Each line of the data must be given back verbatim, with pictures removed.

[Opening Dataset content section]

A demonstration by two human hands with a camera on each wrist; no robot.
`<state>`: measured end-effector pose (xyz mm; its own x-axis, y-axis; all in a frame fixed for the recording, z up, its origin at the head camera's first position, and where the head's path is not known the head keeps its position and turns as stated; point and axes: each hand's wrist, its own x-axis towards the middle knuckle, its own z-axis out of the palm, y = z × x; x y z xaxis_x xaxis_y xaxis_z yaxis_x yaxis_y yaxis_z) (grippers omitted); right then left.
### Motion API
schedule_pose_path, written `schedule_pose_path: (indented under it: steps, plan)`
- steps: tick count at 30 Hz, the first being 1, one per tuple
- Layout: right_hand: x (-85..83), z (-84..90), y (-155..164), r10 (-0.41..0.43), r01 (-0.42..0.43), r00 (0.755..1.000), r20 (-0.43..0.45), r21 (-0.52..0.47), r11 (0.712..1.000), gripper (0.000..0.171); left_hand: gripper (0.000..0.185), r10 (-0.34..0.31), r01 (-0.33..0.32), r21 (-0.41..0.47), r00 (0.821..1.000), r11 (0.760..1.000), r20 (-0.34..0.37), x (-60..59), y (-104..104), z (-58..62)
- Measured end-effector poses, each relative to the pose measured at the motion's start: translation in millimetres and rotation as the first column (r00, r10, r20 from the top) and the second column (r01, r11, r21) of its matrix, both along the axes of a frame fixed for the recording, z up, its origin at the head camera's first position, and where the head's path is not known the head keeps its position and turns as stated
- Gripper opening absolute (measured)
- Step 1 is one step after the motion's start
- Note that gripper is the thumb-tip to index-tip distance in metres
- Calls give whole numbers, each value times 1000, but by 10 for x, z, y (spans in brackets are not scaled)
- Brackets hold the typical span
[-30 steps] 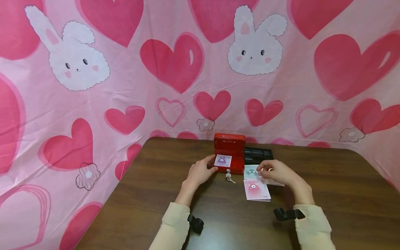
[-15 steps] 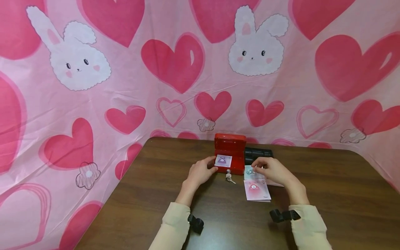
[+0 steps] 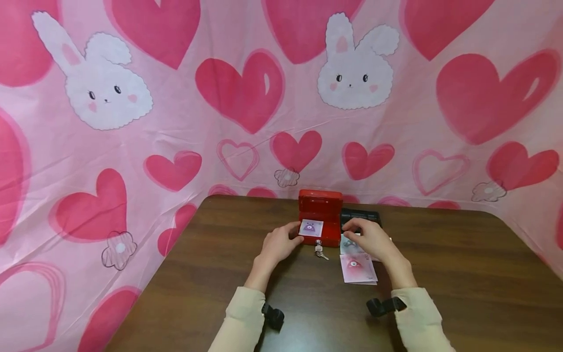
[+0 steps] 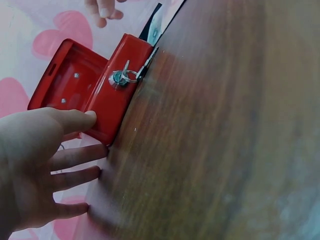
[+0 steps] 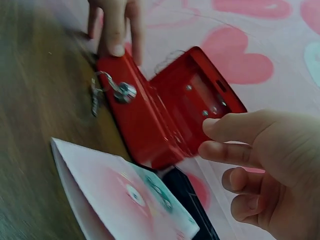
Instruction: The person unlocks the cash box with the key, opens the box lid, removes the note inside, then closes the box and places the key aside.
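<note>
A small red cash box (image 3: 320, 217) stands with its lid up at the table's far middle, a purple card (image 3: 311, 228) lying inside. Keys (image 3: 319, 250) hang from its front lock (image 4: 121, 76). My left hand (image 3: 281, 239) touches the box's left front corner (image 4: 100, 131), the thumb resting on its edge and the fingers (image 4: 75, 156) straight. My right hand (image 3: 369, 237) hovers at the box's right end (image 5: 170, 150) with relaxed, empty fingers (image 5: 235, 150). A pink card (image 3: 357, 268) tops a small stack (image 5: 125, 197) on the table below that hand.
A black tray insert (image 3: 361, 215) lies behind the right hand, next to the box. The brown wooden table (image 3: 462, 274) is backed by a pink cloth with hearts and bunnies (image 3: 246, 93). Black wrist straps (image 3: 381, 305) sit on both sleeves.
My right hand has moved left and forward, from over the card stack to the box's right end. The left hand has stayed at the box's left corner.
</note>
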<state>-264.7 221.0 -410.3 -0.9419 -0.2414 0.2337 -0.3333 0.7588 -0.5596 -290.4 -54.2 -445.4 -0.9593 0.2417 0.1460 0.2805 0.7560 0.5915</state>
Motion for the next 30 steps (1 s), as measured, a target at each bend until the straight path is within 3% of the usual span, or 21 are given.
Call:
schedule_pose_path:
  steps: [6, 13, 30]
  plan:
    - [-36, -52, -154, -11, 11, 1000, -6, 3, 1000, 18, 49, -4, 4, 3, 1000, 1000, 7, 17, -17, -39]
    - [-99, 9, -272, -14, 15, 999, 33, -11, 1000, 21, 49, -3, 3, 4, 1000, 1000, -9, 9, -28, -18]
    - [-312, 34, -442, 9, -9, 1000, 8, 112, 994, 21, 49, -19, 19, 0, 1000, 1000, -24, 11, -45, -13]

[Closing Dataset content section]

Result below:
A demonstration by two human hands with a camera on each wrist; no robot.
`<state>`: measured end-effector pose (xyz mm; its own x-axis, y-axis; all in a frame fixed for the recording, z up, its origin at the head camera's first position, and where the head's path is not known the head keeps its position and turns as stated; point and axes: each hand's wrist, its own x-axis towards the middle knuckle, its own z-axis out of the palm, y = z × x; x y z xaxis_x xaxis_y xaxis_z yaxis_x yaxis_y yaxis_z) (grippers omitted); right then left.
### Motion API
schedule_pose_path, written `schedule_pose_path: (indented under it: steps, plan)`
- steps: tick count at 30 Hz, the first being 1, one per tuple
- Layout: right_hand: x (-85..83), z (-84..90), y (-155..164), r10 (-0.41..0.43), r01 (-0.42..0.43), r00 (0.755..1.000), r20 (-0.43..0.45), r21 (-0.52..0.47), r11 (0.712..1.000), gripper (0.000..0.171); left_hand: gripper (0.000..0.185), r10 (-0.34..0.31), r01 (-0.33..0.32), r21 (-0.41..0.47), r00 (0.821..1.000), r11 (0.760..1.000), r20 (-0.34..0.37), x (-60..59), y (-104..104), z (-58..62)
- Measured end-effector poses, each relative to the pose measured at the motion's start: translation in millimetres and rotation as the first column (r00, r10, r20 from the top) and the second column (r01, r11, r21) of its matrix, both along the axes of a frame fixed for the recording, z up, its origin at the head camera's first position, and where the head's path is not known the head keeps its position and turns as stated
- Gripper opening absolute (measured)
- Step 1 is one step after the motion's start
- Note that gripper is the thumb-tip to index-tip distance in metres
- Calls give whole numbers, each value times 1000, but by 10 for x, z, y (spans in brackets are not scaled)
- Brackets hold the typical span
[-30 steps] 
[-15 steps] 
[+0 steps] 
[+0 steps] 
[+0 steps] 
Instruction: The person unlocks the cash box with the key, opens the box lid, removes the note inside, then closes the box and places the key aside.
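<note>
A small red cash box (image 3: 320, 217) stands with its lid up at the table's far middle, a purple card (image 3: 311, 228) lying inside. Keys (image 3: 319, 250) hang from its front lock (image 4: 121, 76). My left hand (image 3: 281, 239) touches the box's left front corner (image 4: 100, 131), the thumb resting on its edge and the fingers (image 4: 75, 156) straight. My right hand (image 3: 369, 237) hovers at the box's right end (image 5: 170, 150) with relaxed, empty fingers (image 5: 235, 150). A pink card (image 3: 357, 268) tops a small stack (image 5: 125, 197) on the table below that hand.
A black tray insert (image 3: 361, 215) lies behind the right hand, next to the box. The brown wooden table (image 3: 462, 274) is backed by a pink cloth with hearts and bunnies (image 3: 246, 93). Black wrist straps (image 3: 381, 305) sit on both sleeves.
My right hand has moved left and forward, from over the card stack to the box's right end. The left hand has stayed at the box's left corner.
</note>
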<state>-264.7 221.0 -410.3 -0.9419 -0.2414 0.2337 -0.3333 0.7588 -0.5596 -290.4 -54.2 -445.4 -0.9593 0.2417 0.1460 0.2805 0.7560 0.5915</state>
Motion for the next 30 steps (1 s), as measured, a target at each bend until the straight path is within 3% of the usual span, or 21 are given.
Call:
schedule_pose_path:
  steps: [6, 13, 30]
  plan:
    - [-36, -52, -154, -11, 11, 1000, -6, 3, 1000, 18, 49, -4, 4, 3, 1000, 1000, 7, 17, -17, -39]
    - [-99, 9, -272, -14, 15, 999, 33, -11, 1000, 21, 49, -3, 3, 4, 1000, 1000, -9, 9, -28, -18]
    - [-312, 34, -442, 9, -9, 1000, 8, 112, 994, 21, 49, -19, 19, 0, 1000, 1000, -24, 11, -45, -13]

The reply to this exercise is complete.